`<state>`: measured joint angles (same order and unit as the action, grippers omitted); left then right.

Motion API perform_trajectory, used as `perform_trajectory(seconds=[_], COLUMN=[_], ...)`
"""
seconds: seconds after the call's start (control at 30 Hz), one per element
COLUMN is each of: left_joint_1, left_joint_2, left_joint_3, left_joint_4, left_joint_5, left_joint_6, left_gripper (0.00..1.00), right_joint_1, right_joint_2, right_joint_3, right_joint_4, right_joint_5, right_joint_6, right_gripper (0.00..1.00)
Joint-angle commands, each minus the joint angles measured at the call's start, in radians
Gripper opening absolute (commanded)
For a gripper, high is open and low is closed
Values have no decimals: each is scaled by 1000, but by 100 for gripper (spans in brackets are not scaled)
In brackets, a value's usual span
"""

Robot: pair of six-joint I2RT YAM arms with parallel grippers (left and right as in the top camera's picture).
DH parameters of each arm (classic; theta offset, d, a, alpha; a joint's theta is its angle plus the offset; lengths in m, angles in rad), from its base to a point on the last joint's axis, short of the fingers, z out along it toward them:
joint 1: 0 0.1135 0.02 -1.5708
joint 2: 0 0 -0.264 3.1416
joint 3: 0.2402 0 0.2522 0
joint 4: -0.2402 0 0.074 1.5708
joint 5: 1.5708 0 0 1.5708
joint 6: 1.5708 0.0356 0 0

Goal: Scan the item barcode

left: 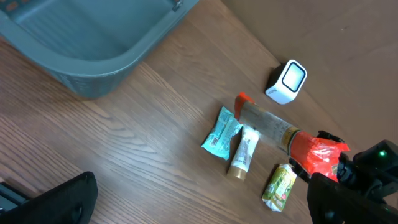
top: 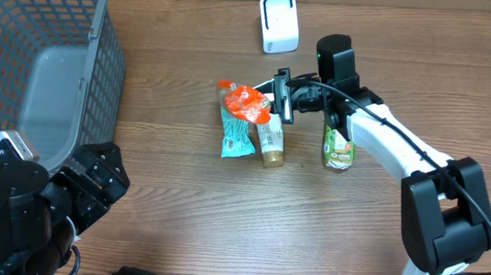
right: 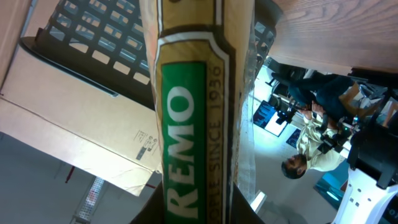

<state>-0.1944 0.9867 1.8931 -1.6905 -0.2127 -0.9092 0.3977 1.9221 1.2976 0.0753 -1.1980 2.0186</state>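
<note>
My right gripper (top: 281,95) is shut on a long pack (left: 271,126) with a clear body and a crumpled red-orange end (top: 246,102), held in the air above the other items. In the right wrist view the pack (right: 193,93) fills the middle, showing a green label with white letters, and the dark fingers (right: 155,202) press on both its sides. The white scanner (top: 278,22) stands at the back of the table, apart from the pack, and shows too in the left wrist view (left: 287,81). My left gripper (left: 199,205) stands open and holds nothing, low at the near left.
A grey mesh basket (top: 53,17) fills the far left. Under the held pack a teal pouch (top: 236,137), a beige tube (top: 270,143) and a green packet (top: 338,148) lie on the wooden table (top: 178,211).
</note>
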Motion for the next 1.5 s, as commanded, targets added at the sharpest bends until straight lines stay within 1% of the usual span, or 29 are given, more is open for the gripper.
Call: perform_trajectory(seconds=[0.0, 0.07, 0.17, 0.27, 0.43, 0.6, 0.73, 0.8, 0.87, 1.23, 1.47], left_joint_1=[8, 8, 8, 8, 8, 8, 8, 8, 8, 8, 8], left_joint_2=[2, 2, 2, 2, 2, 2, 2, 2, 2, 2, 2], left_joint_3=[5, 5, 5, 5, 5, 5, 5, 5, 5, 5, 5], left_joint_4=[1, 1, 1, 1, 1, 1, 1, 1, 1, 1, 1], left_joint_5=[3, 3, 3, 3, 3, 3, 3, 3, 3, 3, 3], left_joint_6=[15, 15, 15, 15, 15, 15, 15, 15, 15, 15, 15], left_gripper=[100, 100, 100, 100, 100, 100, 100, 100, 99, 99, 100], right_joint_1=[0, 0, 0, 0, -1, -1, -1, 0, 0, 0, 0], right_joint_2=[-38, -38, -38, -38, -38, -38, -38, -38, -38, -38, -38], right_joint_3=[32, 32, 32, 32, 32, 32, 32, 31, 31, 31, 31], right_joint_4=[21, 39, 132, 278, 473, 703, 906, 971, 994, 993, 993], right_joint_5=[-53, -83, -122, -155, -195, -290, -372, -371, -372, -372, -372], right_joint_6=[-11, -11, -45, -85, -153, -200, -266, -300, -319, -601, -690], right_gripper=[4, 4, 4, 4, 4, 4, 4, 4, 3, 4, 4])
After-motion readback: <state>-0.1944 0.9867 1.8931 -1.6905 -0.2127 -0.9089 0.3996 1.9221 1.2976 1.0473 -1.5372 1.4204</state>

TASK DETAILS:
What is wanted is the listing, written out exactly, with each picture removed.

COMPLETED TASK:
`<state>`: measured joint angles (same order and unit as the action, grippers omitted); left then right.

Motion API perform_trajectory, used as `perform_trajectory(seconds=[_], COLUMN=[_], ...)`
"""
seconds: seconds after the call's start (control at 30 Hz), one per element
COLUMN is each of: left_joint_1, left_joint_2, left_joint_3, left_joint_4, left_joint_5, left_joint_6, left_gripper (0.00..1.00), right_joint_1, right_joint_2, right_joint_3, right_joint_4, right_joint_5, right_joint_6, right_gripper (0.00..1.00)
Joint-angle commands, each minus the joint angles measured at the call's start, in radians
Gripper opening absolute (commanded)
For a gripper, high is open and low is closed
Values have no decimals: each is scaled by 1000, but by 100 for gripper (spans in brackets are not scaled)
In brackets, a value's usual span
"""

Robot: pair of six-joint I2RT YAM arms with parallel grippers (left and right as in the top camera's picture).
DH parameters of each arm (classic; theta offset, d, a, alpha; a joint's theta is its angle plus the offset; lengths in m, angles in rad), from its base to a point on the last joint's axis, short of the fingers, z out along it toward them:
joint 1: 0 0.1135 0.02 -1.5708
joint 2: 0 0 -0.264 3.1416
joint 3: 0.2402 0 0.2522 0
joint 4: -0.2402 0 0.074 1.5708
joint 5: 1.5708 0 0 1.5708
joint 6: 1.5708 0.0356 0 0

Goal: Scan the item barcode

left: 
top: 
right: 

<state>-0.1944 0.9867 1.8931 -1.6905 -0.2127 -0.9092 0.3977 1.9221 1.2976 0.0753 -1.1980 2.0186</state>
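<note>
My right gripper (top: 281,95) is shut on a long pack (left: 271,126) with a clear body and a crumpled red-orange end (top: 246,102), held in the air above the other items. In the right wrist view the pack (right: 193,93) fills the middle, showing a green label with white letters, and the dark fingers (right: 155,202) press on both its sides. The white scanner (top: 278,22) stands at the back of the table, apart from the pack, and shows too in the left wrist view (left: 287,81). My left gripper (left: 199,205) stands open and holds nothing, low at the near left.
A grey mesh basket (top: 53,17) fills the far left. Under the held pack a teal pouch (top: 236,137), a beige tube (top: 270,143) and a green packet (top: 338,148) lie on the wooden table (top: 178,211).
</note>
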Motion for the next 1.5 s, as commanded, targets added at the sharpest bends until straight lines stay within 1% of the usual span, or 29 are given, more is open for the gripper.
Call: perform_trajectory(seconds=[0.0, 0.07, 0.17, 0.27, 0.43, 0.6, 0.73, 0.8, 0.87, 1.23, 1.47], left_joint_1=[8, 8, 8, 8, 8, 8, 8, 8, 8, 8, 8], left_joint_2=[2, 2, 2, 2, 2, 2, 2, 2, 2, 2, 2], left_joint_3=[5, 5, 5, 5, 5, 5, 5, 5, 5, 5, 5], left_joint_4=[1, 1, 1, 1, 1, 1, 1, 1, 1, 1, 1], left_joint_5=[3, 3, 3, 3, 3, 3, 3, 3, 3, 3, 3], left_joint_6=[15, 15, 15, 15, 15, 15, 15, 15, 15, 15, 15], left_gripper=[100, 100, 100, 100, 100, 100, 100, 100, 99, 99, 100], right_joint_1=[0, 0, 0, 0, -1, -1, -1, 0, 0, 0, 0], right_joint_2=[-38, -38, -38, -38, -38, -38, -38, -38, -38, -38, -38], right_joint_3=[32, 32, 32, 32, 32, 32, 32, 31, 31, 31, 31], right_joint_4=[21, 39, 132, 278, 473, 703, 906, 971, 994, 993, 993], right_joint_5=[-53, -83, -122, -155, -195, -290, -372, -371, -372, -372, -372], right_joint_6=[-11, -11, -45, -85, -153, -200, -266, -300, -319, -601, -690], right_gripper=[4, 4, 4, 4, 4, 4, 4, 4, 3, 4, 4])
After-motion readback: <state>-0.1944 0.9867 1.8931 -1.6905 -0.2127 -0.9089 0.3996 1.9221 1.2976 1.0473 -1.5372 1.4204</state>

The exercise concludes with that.